> **How to complete this task**:
Return the listing verbatim, images left out.

> **Dataset excerpt**:
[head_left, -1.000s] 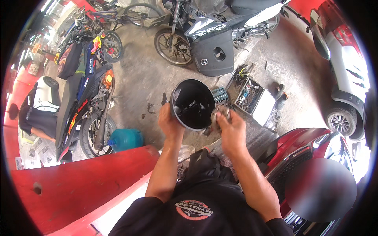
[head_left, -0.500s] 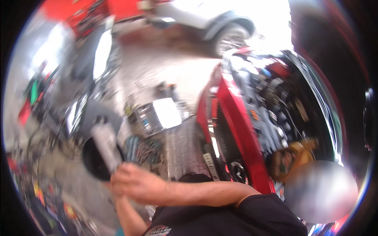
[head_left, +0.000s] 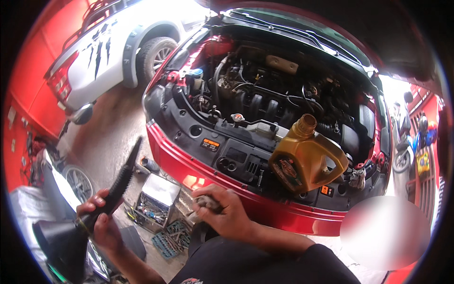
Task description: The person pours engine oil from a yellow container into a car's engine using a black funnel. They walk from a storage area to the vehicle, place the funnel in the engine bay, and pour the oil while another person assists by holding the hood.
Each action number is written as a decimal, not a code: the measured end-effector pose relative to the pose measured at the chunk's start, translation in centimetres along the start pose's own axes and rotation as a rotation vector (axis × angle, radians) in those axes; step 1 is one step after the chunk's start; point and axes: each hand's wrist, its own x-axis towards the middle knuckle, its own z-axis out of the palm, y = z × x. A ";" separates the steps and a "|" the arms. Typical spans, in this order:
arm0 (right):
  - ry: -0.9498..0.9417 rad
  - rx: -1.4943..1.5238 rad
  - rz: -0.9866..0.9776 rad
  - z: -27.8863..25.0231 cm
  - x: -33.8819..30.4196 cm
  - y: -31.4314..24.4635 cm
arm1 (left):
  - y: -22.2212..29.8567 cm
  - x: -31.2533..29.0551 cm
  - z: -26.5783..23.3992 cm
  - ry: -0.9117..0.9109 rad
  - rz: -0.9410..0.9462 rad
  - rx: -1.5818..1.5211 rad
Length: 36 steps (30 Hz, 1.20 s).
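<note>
My left hand (head_left: 105, 226) is wrapped round the neck of a black funnel (head_left: 60, 244). Its ribbed, flexible spout points up and away from me, and the wide cone hangs at the lower left. In front of my chest, my right hand (head_left: 230, 217) is closed round a small, crumpled grey-brown rag (head_left: 208, 203). A gold oil jug (head_left: 302, 158) with its neck uncapped stands tilted on the front panel of a red car, to the right of my right hand. Behind the jug lies the exposed engine (head_left: 260, 90), under the raised hood.
The car's red front edge (head_left: 213, 189) runs across before me. A toolbox (head_left: 153, 203) and a blue tray (head_left: 168, 241) of tools sit on the floor below. A white pickup (head_left: 113, 52) stands at the far left, with motorcycle parts nearer. The raised hood (head_left: 397, 38) overhangs the upper right.
My view has swung right to the engine bay. My hands, earlier together at the funnel with a pale cloth-like strip, are now apart. The funnel's spout now points upward.
</note>
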 end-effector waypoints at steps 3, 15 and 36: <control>0.276 0.231 0.216 -3.1 1.2 2.6 | -5.3 5.8 6.9 -0.260 -0.081 -0.262; 0.907 -0.526 0.274 -6.1 5.5 13.2 | -33.3 21.5 38.1 -0.625 -0.267 -0.125; 1.726 -0.060 0.652 0.4 -4.5 8.1 | -50.8 32.6 63.8 -0.957 -0.482 0.402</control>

> **Response area**:
[head_left, -1.000s] 
[head_left, -0.500s] 
[head_left, +0.000s] 
Task description: The person pours engine oil from a yellow container into a car's engine using a black funnel. They walk from a storage area to the vehicle, place the funnel in the engine bay, and pour the oil while another person assists by holding the hood.
Each action number is written as a decimal, not a code: the measured end-effector pose relative to the pose measured at the chunk's start, translation in centimetres along the start pose's own axes and rotation as a rotation vector (axis × angle, radians) in those axes; step 1 is one step after the chunk's start; point and axes: each hand's wrist, its own x-axis towards the middle knuckle, its own z-axis out of the palm, y = z × x. A ";" separates the steps and a "|" the arms. Typical spans, in this order:
arm0 (right):
  - ry: -0.9498..0.9417 rad
  - rx: -1.4943..1.5238 rad
  - rz: -0.9866..0.9776 rad
  - z: -27.8863..25.0231 cm
  - x: -33.8819..30.4196 cm
  - y: -31.4314..24.4635 cm
arm1 (left):
  - y: -22.2212..29.8567 cm
  - x: -31.2533..29.0551 cm
  - z: -26.5783..23.3992 cm
  - ry: -0.9117..0.9109 rad
  - rz: -0.9410..0.9462 rad
  - rx: -1.5818..1.5211 rad
Length: 36 steps (30 Hz, 1.20 s).
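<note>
My left hand (head_left: 105, 226) is wrapped round the neck of a black funnel (head_left: 60, 244). Its ribbed, flexible spout points up and away from me, and the wide cone hangs at the lower left. In front of my chest, my right hand (head_left: 230, 217) is closed round a small, crumpled grey-brown rag (head_left: 208, 203). A gold oil jug (head_left: 302, 158) with its neck uncapped stands tilted on the front panel of a red car, to the right of my right hand. Behind the jug lies the exposed engine (head_left: 260, 90), under the raised hood.
The car's red front edge (head_left: 213, 189) runs across before me. A toolbox (head_left: 153, 203) and a blue tray (head_left: 168, 241) of tools sit on the floor below. A white pickup (head_left: 113, 52) stands at the far left, with motorcycle parts nearer. The raised hood (head_left: 397, 38) overhangs the upper right.
My view has swung right to the engine bay. My hands, earlier together at the funnel with a pale cloth-like strip, are now apart. The funnel's spout now points upward.
</note>
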 end-effector waypoints at steps 3, 15 and 36: <control>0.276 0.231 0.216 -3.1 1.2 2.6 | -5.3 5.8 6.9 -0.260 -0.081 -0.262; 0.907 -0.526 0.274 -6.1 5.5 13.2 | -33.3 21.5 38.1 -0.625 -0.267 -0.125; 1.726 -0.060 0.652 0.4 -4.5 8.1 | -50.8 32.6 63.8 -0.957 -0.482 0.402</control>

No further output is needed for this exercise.